DIRECTIONS: The lines to copy from the listing below are those that contain the string "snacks".
BEGIN INPUT RECORDS
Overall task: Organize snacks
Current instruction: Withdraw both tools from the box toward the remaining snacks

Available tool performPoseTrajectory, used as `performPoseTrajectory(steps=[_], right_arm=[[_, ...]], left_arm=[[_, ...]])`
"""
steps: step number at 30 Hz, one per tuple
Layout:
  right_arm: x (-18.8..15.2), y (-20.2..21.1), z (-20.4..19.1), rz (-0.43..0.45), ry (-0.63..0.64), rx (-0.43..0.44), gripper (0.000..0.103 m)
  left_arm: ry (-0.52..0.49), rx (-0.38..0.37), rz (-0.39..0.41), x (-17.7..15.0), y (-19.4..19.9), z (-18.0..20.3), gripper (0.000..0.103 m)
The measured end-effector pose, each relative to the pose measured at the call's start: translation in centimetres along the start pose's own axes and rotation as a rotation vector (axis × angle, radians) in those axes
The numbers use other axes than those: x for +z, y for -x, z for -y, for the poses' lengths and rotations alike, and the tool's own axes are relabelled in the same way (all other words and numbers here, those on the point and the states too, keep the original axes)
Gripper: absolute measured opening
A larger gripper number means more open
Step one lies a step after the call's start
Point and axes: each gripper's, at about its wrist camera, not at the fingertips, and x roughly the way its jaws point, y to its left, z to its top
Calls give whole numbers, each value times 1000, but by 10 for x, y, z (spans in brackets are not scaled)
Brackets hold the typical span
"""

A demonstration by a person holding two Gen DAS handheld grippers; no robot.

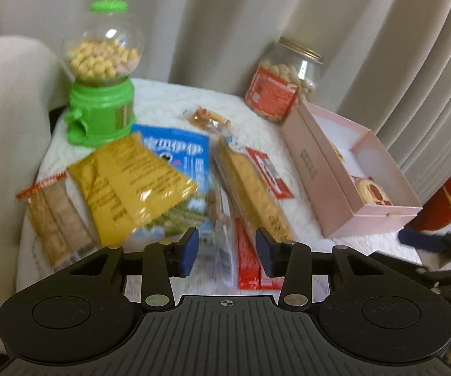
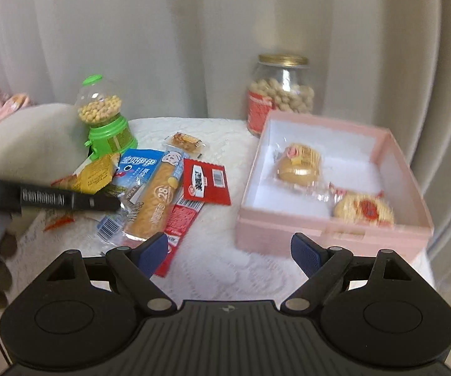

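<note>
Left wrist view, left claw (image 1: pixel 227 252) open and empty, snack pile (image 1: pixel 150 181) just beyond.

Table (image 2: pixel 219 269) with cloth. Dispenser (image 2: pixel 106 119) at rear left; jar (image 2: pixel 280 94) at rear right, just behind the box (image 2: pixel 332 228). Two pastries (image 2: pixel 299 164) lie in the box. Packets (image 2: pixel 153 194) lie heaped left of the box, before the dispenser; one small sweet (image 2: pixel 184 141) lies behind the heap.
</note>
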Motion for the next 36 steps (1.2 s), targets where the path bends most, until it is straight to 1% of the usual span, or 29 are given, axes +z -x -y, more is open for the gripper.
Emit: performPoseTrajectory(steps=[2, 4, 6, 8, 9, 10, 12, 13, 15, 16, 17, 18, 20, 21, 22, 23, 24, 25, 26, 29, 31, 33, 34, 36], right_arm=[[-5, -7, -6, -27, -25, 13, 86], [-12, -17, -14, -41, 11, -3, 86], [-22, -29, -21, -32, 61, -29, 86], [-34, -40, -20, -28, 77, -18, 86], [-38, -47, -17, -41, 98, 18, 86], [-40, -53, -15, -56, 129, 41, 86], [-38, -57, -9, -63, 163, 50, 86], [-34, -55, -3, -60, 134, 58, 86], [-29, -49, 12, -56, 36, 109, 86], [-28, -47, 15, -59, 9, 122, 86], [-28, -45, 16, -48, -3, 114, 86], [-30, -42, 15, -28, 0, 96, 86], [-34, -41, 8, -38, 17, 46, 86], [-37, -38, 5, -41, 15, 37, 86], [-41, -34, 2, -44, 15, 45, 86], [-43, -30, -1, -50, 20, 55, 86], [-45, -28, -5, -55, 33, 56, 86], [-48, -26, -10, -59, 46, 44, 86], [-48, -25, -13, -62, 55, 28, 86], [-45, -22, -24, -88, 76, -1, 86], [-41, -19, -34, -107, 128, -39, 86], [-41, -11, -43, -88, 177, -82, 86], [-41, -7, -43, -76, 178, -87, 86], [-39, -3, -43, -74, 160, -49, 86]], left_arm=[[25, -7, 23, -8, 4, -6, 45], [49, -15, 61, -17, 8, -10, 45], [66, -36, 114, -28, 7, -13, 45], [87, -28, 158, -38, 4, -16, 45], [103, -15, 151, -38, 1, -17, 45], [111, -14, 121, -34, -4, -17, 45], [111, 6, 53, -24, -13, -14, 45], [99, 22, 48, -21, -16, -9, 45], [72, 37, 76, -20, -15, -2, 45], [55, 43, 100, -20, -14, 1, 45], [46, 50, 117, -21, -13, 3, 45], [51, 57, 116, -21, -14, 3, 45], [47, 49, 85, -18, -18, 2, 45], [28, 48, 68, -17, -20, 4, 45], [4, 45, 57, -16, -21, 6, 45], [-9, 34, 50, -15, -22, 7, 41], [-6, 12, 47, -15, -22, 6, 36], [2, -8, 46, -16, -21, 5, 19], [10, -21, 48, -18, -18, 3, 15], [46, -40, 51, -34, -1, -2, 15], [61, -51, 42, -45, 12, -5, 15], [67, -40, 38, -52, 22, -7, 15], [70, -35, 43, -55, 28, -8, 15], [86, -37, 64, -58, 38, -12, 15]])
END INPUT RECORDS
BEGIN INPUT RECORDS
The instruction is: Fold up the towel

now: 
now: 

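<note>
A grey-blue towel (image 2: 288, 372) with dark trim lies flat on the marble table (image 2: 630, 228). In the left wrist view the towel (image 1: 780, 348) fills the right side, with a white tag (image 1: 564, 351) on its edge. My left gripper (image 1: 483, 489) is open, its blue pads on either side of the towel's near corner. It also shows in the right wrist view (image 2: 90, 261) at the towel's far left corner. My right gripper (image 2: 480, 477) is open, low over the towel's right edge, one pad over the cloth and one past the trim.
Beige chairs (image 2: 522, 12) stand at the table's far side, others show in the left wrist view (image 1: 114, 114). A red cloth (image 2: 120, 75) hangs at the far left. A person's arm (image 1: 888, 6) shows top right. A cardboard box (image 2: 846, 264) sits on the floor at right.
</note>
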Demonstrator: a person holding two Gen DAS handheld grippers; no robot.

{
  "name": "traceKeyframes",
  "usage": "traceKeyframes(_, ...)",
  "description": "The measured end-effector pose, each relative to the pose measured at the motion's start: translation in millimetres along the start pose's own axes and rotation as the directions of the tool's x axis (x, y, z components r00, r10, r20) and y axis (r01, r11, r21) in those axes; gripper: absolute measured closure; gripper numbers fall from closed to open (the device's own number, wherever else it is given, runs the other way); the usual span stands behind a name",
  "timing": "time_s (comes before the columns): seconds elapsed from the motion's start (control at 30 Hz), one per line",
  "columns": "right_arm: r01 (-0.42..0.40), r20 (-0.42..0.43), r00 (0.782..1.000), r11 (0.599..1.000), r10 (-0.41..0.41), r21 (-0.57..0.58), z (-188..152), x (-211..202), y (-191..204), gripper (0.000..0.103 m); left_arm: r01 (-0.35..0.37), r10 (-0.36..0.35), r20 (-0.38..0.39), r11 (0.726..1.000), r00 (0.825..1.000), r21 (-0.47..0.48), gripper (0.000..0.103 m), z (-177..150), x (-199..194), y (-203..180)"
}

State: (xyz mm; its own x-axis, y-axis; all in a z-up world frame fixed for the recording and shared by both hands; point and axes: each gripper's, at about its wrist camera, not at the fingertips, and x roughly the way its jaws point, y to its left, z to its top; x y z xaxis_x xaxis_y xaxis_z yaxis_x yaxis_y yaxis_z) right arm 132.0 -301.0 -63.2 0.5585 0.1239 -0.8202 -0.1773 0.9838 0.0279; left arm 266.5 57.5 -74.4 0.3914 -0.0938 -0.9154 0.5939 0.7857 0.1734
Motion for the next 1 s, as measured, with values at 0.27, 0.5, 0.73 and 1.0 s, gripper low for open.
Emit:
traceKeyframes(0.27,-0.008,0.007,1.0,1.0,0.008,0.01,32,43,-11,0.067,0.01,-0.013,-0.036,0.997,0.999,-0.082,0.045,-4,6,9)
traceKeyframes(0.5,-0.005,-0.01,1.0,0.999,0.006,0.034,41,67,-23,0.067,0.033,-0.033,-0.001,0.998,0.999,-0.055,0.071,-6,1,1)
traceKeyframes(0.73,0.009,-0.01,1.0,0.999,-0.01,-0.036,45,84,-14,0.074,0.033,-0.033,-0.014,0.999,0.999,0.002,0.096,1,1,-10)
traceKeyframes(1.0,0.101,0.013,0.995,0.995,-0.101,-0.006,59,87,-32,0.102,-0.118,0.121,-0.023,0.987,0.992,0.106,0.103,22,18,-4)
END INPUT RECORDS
TASK OUTPUT:
Overall task: Organize snacks
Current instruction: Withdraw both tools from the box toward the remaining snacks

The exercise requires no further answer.